Je souhaite tout d’abord résoudre la plupart des litiges en cours, ceux que je viens de citer. J’aimerais bien que tout soit réglé pour la fin du mois de juin. Sur le plan sportif, on a la chance que ce soit une année de compétitions. Il y aura bien sûr l’Euro. La France est actuellement à la 15e place du classement Fifa, elle ne peut pas y rester. Les Jeux Olympiques sont également un objectif important. Ensuite, il y aura les qualifications à l’Euro pour les filles et les Espoirs, au Mondial pour les garçons. Tout cela va être très intéressant. Enfin, il y a la rénovation des stades qui sont actuellement un frein au développement de la Ligue 1. Grâce à l’Euro 2016, on va rattraper une partie de notre retard. Je crois qu’il y a aujourd’hui un souffle important sur le football français. La crise économique peut éventuellement nous contrarier mais le football est porteur, il a des vertus collectives. Les contrats de sponsoring s’arrêtent tous en 2014, on va commencer à retravailler ensemble sur la période 2014-2018.

Vous projetez-vous déjà sur les prochaines élections de décembre 2012?
Non, très honnêtement, non. Il y a neuf ans, à cette époque-ci, j’étais malade. Là, j’ai la pêche. Je suis content de faire ce que je fais. Mais, à mon âge, il faut laisser faire les choses.

Sauf que si l’on vous cherchait aujourd’hui un successeur à la tête de la fédération, il y aurait très peu de candidats, non?
Je viens d’arriver. Simplement, je pense avoir pris les décisions qui convenaient. Pour autant, je ne sais pas ce que je ferai dans un an. Le foot est tellement versatile, ses crises tellement imprévisibles.

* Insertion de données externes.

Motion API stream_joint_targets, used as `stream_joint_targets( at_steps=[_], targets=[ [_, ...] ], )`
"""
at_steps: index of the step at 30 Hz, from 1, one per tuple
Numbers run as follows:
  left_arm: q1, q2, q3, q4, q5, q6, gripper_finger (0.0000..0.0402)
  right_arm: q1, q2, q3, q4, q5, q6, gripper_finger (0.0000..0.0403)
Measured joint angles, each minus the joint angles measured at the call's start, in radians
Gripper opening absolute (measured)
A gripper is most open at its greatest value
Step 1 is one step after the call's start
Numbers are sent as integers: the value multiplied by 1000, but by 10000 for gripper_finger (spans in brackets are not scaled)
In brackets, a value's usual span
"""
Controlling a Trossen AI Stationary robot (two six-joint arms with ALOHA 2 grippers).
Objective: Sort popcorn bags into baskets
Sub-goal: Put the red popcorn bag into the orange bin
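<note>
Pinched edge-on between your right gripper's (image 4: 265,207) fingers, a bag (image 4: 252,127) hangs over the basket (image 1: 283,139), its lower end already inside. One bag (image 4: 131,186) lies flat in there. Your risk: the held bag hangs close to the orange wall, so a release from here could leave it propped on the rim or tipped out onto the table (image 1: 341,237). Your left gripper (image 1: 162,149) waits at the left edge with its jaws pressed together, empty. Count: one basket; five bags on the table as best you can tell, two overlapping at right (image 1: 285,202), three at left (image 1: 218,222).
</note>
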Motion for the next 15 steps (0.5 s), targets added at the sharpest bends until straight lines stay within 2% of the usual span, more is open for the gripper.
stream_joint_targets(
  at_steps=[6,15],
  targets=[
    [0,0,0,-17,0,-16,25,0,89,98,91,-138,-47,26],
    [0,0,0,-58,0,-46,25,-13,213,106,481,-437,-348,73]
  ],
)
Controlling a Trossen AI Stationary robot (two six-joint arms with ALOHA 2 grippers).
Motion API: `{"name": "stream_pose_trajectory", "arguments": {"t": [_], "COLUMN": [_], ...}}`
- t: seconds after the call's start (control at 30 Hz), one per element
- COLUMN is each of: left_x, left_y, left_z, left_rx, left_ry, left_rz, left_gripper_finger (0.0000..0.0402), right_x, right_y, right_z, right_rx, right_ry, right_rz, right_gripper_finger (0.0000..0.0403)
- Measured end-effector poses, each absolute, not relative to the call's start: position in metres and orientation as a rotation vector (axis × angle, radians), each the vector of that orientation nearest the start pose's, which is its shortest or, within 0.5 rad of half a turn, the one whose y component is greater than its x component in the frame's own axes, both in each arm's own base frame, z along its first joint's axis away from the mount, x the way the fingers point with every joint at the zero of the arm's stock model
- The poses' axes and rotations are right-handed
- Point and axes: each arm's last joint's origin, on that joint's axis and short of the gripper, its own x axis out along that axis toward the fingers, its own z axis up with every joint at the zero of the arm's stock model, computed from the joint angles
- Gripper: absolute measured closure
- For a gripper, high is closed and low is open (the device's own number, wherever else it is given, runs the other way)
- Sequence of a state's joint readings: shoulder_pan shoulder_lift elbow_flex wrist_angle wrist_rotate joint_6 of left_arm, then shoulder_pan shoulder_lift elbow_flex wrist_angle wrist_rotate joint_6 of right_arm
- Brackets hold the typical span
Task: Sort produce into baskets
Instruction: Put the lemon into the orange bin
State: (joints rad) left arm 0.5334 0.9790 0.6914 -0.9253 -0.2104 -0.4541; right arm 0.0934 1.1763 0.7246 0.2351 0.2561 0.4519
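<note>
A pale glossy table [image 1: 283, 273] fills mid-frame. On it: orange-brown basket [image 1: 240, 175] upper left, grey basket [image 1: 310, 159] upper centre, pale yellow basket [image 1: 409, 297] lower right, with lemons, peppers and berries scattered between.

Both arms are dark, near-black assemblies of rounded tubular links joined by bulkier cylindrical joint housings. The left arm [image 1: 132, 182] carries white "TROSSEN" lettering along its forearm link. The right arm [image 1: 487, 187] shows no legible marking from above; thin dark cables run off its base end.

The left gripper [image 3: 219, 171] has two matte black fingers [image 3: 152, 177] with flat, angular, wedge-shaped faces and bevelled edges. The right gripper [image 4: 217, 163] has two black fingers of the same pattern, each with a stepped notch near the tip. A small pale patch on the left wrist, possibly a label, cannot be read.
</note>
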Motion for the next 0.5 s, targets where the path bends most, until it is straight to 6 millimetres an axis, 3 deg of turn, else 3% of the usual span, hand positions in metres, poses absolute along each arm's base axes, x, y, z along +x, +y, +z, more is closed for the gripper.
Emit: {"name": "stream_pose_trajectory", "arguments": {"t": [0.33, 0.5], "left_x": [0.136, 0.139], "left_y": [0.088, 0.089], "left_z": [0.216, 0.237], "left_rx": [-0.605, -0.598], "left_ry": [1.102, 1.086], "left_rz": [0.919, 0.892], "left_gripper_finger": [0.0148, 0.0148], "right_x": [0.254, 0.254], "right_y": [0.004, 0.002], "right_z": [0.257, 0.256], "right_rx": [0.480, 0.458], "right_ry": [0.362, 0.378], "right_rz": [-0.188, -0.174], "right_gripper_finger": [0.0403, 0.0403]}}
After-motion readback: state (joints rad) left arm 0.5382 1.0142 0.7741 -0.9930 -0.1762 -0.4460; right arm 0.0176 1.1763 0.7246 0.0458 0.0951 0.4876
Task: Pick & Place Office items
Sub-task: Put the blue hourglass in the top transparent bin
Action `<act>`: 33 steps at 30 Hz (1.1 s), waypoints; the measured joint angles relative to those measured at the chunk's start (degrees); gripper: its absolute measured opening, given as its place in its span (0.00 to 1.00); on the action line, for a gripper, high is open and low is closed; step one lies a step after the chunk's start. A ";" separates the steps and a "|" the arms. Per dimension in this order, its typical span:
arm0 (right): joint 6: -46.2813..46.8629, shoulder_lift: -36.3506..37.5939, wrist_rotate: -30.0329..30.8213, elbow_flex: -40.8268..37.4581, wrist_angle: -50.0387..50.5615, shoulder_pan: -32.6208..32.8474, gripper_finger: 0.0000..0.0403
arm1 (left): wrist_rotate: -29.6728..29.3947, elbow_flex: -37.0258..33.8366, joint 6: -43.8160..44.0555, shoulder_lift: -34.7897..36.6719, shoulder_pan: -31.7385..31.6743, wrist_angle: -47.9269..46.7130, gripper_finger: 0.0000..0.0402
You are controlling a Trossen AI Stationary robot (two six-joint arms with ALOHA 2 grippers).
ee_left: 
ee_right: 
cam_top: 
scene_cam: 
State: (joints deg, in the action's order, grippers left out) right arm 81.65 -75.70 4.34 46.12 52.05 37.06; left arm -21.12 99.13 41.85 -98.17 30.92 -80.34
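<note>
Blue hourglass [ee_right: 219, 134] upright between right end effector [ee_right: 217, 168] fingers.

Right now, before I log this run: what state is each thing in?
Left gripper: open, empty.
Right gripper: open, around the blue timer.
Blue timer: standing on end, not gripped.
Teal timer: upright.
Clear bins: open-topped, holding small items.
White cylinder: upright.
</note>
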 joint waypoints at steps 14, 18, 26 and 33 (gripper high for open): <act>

Vous avez été président de club, président de la ligue nationale, maire de Guingamp, vous êtes toujours chef d’entreprise et vous êtes maintenant président de la fédération française. Qu’est-ce qui fait courir Noël Le Graët?
Ma carrière de dirigeant a été bien remplie (sourire). Quand j’ai démarré en DSR avec En Avant de Guingamp il y a quarante ans, je n’aurais jamais imaginé ce qui allait suivre. Certains vous diront «Les copains l’ont poussé»: ce n’est pas vrai. J’ai souhaité tout ce qui m’est arrivé. Je suis heureux que cette nouvelle fonction me plaise. C’est l’action que j’aime, pas la gloriole.

Que peut-on vous souhaiter pour 2012?
Peut-être un peu de paix pour la fédé car elle est quand même bousculée depuis longtemps. Le football a un intérêt à ce qu’elle soit plutôt appréciée et respectée.

Que Guingamp monte en Ligue 1?
Ah, ça, c’est un autre débat. Guingamp, c’est ma vie!.

  • Propos recueillis par Laurent Rivier

Noël Le Graët en bref

70 ans. Né le 25 décembre 1941 à Bourbriac (Côtes-d’Armor) Président d’En Avant de 1972 à 1991 et de 2002 à 2011; président de la ligue nationale de 1991 à 2000; vice-président de la fédération française de 2002 à 2011; président de la FFF depuis le 18 juin 2011; président de la holding Le Graët (700 salariés, 170 M€ de chiffre d’affaires).

MAKING-OF
Noël Le Graët, dans la foulée de la dernière assemblée générale de la FFF, s’est longuement confié jeudi, au siège du groupe qu’il préside pour encore un an, sur les bords du Trieux, à Guingamp. Affable, jovial, combatif, l’homme respire la joie de vivre. Comme une suite logique à sa victoire écrasante sur Fernand Duchaussoy, le 18 juin dernier, lorsque le numéro 2 avait raflé 54,39% des suffrages dès le premier tour des élections. Le Guingampais s’est entouré de gens de confiance, il a réglé le dossier des primes et trouvé un accord avec Domenech. Bref, il s’est imposé comme le patron de la 3F. Son patron incontestable et incontesté.